The Green's function can be found by a standard exercise. Here is an answer to another problem where the steps are worked out in detail. The Green's function for this problem is $$G(x,y) = \frac{1}{\sinh a} \begin{cases} \sinh x\sinh(y-a), & x<y \\ \sinh y\sinh(x-a), & x>y. \end{cases}$$

The first calculation below is based on the original problem.

I. For $$f(x) = \begin{cases} 1, & 0\le x\le b \\ 0, & b< x\le a \end{cases}$$ we have $$\begin{eqnarray*} y(x) &=& \int_0^a dy\, G(x,y)f(y) \\ &=& \int_0^b dy\, G(x,y) \\ &=& \int_0^x dy\, G(x,y) + \int_x^b dy\, G(x,y) \\ &=& \frac{1}{\sinh a} \left( \int_0^x dy\, \sinh y\sinh(x-a) + \int_x^b dy\, \sinh x\sinh(y-a) \right) \\ &=& \frac{\cosh(a-b)-\cosh a}{\sinh a}\sinh x + \cosh x -1 \qquad (0<x<b). \end{eqnarray*}$$ The solution for $b<x$ can be found similarly.

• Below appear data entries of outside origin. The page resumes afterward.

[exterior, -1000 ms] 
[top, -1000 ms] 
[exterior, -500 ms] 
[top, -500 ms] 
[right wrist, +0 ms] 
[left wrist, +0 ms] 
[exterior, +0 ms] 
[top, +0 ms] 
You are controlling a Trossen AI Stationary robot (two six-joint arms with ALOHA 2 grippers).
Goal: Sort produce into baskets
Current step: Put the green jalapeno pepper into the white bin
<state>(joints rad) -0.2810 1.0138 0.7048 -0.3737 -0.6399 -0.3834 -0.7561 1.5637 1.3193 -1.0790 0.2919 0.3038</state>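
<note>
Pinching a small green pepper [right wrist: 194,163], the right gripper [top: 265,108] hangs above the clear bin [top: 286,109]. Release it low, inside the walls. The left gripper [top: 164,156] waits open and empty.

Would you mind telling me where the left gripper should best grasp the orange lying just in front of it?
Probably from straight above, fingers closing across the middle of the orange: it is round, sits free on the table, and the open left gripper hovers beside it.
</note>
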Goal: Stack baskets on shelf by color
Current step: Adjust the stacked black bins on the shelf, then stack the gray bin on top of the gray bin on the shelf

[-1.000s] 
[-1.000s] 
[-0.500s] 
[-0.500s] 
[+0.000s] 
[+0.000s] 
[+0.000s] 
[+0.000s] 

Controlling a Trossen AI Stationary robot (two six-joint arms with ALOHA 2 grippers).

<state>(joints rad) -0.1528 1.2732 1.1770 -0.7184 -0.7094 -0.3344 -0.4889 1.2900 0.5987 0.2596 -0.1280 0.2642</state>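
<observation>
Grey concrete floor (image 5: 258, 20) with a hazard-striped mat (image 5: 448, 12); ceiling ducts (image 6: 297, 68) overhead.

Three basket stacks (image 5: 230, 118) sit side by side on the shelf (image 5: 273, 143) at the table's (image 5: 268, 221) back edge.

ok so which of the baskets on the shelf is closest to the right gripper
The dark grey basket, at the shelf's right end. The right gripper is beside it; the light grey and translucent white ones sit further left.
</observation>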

II. For $$f(x) = \begin{cases} 1, & 0\le x\le b \\ -1, & b< x\le a \end{cases}$$ in the revised question we simply subtract the integral $$\frac{1}{\sinh a} \int_b^a dy\, \sinh x\sinh(y-a)$$ from the result in I. We find $$y(x) = \frac{2\cosh(a-b)-\cosh a -1}{\sinh a}\sinh x + \cosh x - 1 \qquad (0<x<b).$$ This is the solution quoted in the question statement without the overall factor of 2.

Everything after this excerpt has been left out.